### Task objective:
Below are the records; give again exactly the line with "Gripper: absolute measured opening", the line with "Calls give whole", and each line that lies between them, and nothing besides.

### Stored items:
━━━━

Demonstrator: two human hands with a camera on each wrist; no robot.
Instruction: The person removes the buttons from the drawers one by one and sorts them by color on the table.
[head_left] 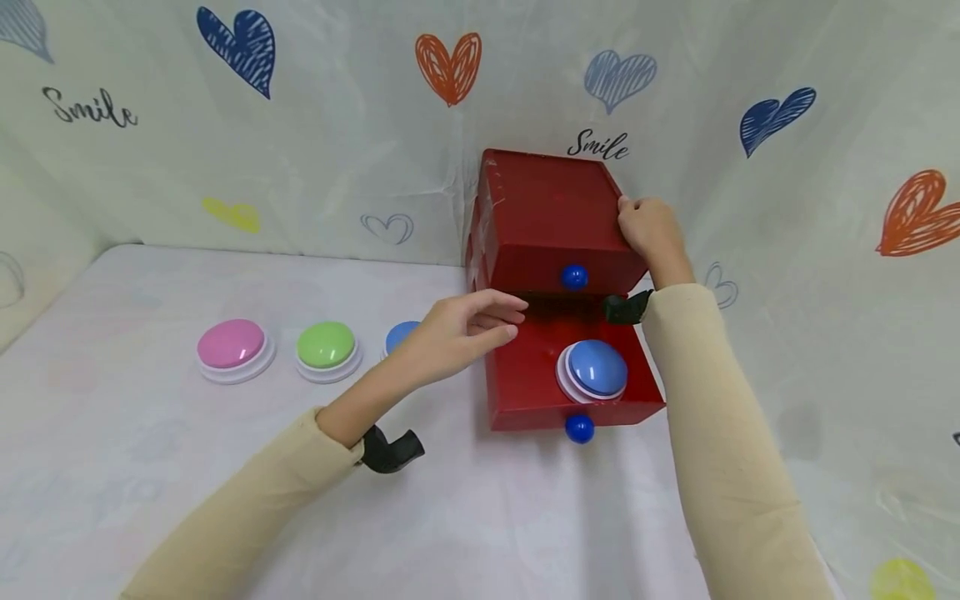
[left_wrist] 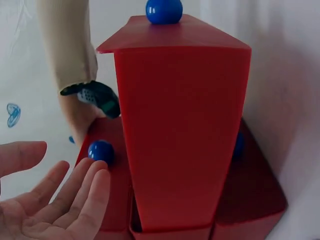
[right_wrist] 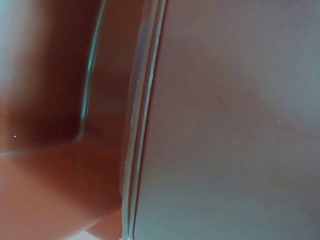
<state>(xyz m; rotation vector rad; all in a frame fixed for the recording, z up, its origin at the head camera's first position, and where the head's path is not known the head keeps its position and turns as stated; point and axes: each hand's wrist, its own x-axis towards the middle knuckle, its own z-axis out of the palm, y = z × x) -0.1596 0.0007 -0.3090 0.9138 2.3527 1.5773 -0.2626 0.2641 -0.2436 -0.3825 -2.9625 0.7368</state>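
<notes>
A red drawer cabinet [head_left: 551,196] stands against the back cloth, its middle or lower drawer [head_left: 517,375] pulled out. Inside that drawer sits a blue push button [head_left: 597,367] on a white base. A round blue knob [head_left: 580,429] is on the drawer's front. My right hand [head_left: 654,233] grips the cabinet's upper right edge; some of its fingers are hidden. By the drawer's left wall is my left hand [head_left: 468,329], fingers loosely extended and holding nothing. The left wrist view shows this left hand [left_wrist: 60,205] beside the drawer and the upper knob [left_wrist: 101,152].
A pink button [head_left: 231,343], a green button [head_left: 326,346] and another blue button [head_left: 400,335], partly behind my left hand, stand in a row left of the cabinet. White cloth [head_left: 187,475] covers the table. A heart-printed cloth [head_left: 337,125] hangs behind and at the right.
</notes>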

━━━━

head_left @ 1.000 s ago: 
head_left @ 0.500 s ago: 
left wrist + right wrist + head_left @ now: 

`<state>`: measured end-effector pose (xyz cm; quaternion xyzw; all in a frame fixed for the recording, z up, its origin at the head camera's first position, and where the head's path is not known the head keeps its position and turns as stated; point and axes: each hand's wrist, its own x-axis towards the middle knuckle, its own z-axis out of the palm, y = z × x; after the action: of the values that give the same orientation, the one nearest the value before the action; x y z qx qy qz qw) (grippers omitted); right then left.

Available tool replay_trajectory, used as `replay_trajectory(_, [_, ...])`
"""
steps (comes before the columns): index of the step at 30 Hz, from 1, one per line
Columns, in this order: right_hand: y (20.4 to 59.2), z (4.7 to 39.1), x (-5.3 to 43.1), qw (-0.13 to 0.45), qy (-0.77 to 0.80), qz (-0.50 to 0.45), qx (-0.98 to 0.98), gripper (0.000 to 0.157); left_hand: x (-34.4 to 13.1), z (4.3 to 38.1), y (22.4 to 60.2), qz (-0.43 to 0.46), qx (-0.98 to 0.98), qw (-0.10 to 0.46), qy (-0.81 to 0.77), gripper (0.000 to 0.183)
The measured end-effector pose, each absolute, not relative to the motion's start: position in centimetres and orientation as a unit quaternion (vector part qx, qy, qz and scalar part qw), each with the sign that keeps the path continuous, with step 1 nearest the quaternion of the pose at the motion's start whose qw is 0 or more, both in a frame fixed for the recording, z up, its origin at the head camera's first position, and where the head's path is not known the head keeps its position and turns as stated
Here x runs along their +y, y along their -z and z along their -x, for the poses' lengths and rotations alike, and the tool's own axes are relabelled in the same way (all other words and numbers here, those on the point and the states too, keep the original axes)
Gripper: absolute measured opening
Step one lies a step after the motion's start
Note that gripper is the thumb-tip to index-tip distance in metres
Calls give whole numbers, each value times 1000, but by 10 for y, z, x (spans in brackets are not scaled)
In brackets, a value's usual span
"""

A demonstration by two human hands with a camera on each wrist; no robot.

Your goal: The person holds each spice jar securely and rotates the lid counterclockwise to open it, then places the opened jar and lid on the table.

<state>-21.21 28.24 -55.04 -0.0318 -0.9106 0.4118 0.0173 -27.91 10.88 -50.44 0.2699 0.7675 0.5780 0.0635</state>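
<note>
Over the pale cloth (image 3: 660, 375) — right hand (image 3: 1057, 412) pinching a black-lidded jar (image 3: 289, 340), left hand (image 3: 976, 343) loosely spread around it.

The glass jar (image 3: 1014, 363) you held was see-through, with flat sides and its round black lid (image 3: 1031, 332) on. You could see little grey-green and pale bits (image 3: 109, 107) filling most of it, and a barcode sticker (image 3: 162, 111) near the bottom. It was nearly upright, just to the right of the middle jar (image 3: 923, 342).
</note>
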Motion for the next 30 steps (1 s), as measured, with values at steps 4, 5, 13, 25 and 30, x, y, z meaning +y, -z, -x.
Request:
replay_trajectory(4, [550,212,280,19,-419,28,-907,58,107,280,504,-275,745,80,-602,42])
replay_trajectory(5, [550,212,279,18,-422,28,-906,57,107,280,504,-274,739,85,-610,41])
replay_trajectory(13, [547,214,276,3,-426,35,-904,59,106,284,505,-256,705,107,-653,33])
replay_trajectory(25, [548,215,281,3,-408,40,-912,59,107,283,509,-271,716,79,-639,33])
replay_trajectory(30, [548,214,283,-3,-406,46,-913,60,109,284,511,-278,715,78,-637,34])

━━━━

### Answer area:
Gripper: absolute measured opening
Step one lies a step after the motion's start
Note that gripper is the thumb-tip to index-tip distance in metres
Calls give whole numbers, each value times 1000, but by 10 for y, z, x (spans in brackets are not scaled)

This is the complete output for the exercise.